Project 5 / Face Detection with a Sliding Window

The created HoG template

The purpose of this project was to build a face detector, which I implemented by using a sliding window with SIFT-like features represented as a Histogram of Gradients. There were many different aspects that had to be handled in this project, including pulling positive and negative training features from various photos. I also had to train a linear classifier in order to determine if a certain area of a photo was a face. The parts of the face detection pipeline that were implemented were:

  1. get_positive_features.m
  2. get_random_negative_features.m
  3. A section of the proj5.m file that was responsible for training a classifer
  4. run_detector.m

get_positive_features.m

This function is used to get positive face classification features. These are used to train the linear classifier with features that it should look for to define a positive example of a face. HoG features were extracted from the photos by using a call to vl_hog(). A positive feature matrix is outputted as a result, which is then later loaded into the linear classifier.

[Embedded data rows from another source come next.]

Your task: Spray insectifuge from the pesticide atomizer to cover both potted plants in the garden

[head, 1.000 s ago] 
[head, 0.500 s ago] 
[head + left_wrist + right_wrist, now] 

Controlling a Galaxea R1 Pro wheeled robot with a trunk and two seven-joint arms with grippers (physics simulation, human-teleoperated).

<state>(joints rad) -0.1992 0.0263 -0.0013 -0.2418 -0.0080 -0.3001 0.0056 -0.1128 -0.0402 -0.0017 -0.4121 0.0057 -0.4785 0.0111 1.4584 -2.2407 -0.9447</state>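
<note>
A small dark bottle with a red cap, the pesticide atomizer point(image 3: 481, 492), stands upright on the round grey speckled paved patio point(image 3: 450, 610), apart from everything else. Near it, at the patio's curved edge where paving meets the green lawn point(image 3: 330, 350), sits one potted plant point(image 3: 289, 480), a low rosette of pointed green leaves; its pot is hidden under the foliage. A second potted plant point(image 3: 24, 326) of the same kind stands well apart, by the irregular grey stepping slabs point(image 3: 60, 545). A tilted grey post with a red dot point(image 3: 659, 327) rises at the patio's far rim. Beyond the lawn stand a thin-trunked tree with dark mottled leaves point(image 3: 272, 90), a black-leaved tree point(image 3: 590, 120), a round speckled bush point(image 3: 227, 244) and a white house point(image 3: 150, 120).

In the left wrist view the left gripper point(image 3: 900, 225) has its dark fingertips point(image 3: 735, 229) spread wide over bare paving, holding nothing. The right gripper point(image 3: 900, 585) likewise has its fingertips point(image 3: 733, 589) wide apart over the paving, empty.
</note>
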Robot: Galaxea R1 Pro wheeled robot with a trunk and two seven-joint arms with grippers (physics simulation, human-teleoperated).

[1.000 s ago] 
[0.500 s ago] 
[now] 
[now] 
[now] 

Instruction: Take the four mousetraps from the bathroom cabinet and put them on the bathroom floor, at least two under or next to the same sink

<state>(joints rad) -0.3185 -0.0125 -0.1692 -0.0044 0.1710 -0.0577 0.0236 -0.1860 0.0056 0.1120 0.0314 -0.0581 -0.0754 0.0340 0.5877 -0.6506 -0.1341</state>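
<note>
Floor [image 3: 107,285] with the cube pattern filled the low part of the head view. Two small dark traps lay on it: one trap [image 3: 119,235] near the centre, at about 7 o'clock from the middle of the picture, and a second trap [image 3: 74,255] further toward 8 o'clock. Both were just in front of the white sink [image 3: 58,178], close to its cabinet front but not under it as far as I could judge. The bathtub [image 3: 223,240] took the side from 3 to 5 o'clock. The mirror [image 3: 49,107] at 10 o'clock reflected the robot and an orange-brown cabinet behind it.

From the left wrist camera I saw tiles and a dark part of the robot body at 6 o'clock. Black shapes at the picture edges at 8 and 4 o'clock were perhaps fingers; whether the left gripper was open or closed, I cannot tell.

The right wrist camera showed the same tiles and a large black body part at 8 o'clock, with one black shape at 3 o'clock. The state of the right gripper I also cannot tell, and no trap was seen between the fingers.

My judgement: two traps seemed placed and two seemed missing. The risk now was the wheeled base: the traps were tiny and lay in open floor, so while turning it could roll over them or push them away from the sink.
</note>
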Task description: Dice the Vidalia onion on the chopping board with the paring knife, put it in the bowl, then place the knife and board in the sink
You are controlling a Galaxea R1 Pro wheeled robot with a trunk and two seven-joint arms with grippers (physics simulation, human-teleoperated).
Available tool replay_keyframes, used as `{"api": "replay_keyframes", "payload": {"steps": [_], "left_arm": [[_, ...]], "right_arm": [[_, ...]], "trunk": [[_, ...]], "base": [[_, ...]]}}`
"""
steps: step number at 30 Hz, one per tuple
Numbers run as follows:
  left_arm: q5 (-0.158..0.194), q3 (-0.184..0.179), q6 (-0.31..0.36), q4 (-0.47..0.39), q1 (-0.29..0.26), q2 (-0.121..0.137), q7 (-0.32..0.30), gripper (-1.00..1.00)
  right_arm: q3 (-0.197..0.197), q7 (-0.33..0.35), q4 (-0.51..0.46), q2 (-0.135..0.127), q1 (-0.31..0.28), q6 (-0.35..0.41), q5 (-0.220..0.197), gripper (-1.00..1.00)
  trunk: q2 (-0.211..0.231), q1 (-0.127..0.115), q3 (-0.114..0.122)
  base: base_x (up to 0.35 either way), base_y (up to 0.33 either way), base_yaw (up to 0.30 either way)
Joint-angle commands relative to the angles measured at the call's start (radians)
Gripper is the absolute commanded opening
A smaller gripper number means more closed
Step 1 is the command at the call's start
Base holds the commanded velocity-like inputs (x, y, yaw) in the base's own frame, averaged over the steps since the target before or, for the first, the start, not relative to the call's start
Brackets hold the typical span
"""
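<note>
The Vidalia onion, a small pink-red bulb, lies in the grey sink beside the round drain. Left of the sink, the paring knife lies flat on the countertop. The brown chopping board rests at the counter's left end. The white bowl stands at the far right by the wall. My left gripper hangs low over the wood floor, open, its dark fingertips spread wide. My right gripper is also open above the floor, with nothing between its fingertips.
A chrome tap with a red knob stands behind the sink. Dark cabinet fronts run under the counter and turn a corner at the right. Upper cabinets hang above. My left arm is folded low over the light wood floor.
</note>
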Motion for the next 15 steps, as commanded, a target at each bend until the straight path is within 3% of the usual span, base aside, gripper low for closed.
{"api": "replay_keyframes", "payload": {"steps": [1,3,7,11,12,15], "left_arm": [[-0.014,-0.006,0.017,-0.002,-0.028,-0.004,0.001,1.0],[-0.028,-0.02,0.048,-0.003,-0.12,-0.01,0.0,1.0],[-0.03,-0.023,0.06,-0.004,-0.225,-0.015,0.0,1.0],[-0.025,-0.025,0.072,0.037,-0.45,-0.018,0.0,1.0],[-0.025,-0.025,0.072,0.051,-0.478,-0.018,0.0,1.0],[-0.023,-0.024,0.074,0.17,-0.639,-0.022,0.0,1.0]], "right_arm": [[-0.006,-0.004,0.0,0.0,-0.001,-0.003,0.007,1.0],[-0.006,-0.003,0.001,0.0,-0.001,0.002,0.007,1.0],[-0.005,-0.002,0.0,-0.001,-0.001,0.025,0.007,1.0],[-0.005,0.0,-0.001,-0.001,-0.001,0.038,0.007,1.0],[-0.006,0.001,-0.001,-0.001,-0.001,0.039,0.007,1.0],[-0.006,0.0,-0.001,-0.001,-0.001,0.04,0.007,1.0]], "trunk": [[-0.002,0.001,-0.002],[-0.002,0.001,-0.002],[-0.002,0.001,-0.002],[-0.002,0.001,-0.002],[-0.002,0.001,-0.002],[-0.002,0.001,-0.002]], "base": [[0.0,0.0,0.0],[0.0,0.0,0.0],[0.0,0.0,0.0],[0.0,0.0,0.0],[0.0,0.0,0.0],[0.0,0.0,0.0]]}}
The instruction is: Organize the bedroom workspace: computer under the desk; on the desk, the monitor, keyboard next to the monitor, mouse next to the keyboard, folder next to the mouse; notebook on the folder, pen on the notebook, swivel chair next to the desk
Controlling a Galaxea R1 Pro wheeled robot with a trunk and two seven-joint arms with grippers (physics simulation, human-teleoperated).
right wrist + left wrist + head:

get_random_negative_features.m

This function takes in random photos that have negative features (no faces) in order to provide the linear classifer with examples of what not to look for when trying to identify faces. Images were randomly selected by using rand(1) and multiplying it to the number of potential photos to choose negative features from. Using HoG, I pulled the negative features from tehse photos and outputted the results in feature matrix that aws inputted into the liear classifier.

Training Classifier

In order to train the classifier, I used vl_svmtrain with the positive and negative features that were returned from get_positive_features.m and get_random_negative_features.m. In order for the classifier to be trainied, there needed to be labels classifying each of the features as actually being positive or negative. In order to do this, i made a vector of 1's and -1's that corresponded to the lengths of the positive and negative features, respectively. I found that using a lambda of .0001 was most optimal for me.

run_detector.m

This function is used to test how the svm linear classifier performed by attempting to find faces among test pictures that are labeled with a ground truth. In order to test across this set, I looped through each image and scaled them 20 times. For each scale, I extracted HoG features by going through the different cells in the image of the defined cell size. I then got the confidences in each classification using svm weights and filtered out confidences below the level of 0.75.

Results in a table

Face template HoG visualization.

Precision Recall.

Face detection

I was able to obtain an average precision of about 89.2% in terms of correctly finding faces within the photographs of teams, as all of the teams above have found all, or all but one, of the faces in the pictures. However, one interesting thing to note is that there were a high number of false positives that were detected as well. This is something that I was working to try to correct, however, I ran out of time to be able to reduce the number of false positives. If I had more time, I would have tried working with the confidence threshold to reduce the number of false positives detected.